For the material that follows, return exactly the lines from the one with "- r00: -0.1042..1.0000" through the one with "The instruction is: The", both ends included.

**PROVIDED DATA:**
* * *
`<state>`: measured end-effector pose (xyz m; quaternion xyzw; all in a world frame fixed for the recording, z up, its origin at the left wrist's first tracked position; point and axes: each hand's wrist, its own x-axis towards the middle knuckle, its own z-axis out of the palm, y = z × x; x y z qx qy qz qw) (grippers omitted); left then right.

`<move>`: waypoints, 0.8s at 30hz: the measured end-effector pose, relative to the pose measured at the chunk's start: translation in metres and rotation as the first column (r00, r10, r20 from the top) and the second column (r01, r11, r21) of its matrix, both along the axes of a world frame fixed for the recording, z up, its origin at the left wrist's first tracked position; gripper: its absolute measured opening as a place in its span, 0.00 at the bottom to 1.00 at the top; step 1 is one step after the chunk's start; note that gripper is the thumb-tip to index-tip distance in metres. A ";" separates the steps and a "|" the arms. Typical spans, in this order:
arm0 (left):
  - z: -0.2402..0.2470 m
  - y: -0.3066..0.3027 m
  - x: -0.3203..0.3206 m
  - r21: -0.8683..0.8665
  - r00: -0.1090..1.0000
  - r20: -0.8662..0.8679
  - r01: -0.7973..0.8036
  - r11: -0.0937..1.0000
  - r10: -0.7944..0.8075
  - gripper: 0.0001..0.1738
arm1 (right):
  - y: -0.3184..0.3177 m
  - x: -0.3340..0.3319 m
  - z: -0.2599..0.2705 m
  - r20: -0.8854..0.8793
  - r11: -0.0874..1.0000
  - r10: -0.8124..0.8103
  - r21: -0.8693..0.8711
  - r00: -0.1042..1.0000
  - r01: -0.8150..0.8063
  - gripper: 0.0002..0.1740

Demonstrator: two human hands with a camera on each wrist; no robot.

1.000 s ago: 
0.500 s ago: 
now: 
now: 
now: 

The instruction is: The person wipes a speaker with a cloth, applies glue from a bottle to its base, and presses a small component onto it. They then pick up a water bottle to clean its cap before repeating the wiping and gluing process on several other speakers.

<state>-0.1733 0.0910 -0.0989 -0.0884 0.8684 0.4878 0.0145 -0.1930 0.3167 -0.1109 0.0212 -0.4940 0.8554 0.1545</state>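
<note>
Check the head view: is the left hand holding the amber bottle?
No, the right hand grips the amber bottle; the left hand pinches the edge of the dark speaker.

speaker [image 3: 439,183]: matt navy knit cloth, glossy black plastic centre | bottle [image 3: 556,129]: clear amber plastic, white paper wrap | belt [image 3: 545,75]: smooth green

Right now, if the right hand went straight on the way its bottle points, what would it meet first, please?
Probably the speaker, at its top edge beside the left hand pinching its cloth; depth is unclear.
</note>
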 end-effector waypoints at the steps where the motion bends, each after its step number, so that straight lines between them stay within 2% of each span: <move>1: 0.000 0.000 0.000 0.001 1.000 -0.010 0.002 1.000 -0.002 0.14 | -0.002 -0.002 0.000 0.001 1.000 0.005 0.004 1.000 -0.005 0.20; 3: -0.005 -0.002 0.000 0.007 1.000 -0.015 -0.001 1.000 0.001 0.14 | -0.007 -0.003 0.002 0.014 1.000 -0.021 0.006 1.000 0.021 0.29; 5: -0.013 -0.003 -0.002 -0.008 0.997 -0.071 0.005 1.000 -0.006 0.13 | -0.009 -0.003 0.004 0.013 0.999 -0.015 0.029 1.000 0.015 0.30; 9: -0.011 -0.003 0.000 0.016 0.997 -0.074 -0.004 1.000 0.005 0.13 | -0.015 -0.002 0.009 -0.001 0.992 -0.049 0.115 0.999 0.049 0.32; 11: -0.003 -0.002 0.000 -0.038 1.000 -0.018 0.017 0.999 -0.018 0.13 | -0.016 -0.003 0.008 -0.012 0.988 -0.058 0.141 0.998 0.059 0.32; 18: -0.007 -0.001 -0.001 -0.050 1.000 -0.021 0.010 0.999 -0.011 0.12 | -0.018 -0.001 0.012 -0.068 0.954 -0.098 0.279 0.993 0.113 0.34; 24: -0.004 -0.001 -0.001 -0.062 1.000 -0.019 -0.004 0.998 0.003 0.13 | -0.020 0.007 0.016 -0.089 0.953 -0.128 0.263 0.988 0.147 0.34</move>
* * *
**ANSWER TO THE EXERCISE:**
  - r00: -0.1042..1.0000
  - r01: -0.8150..0.8063
  - gripper: 0.0002..0.1740

Demonstrator: two human hands with a camera on each wrist; no robot.

1.000 s ago: 
0.500 s ago: 
now: 
now: 
now: 

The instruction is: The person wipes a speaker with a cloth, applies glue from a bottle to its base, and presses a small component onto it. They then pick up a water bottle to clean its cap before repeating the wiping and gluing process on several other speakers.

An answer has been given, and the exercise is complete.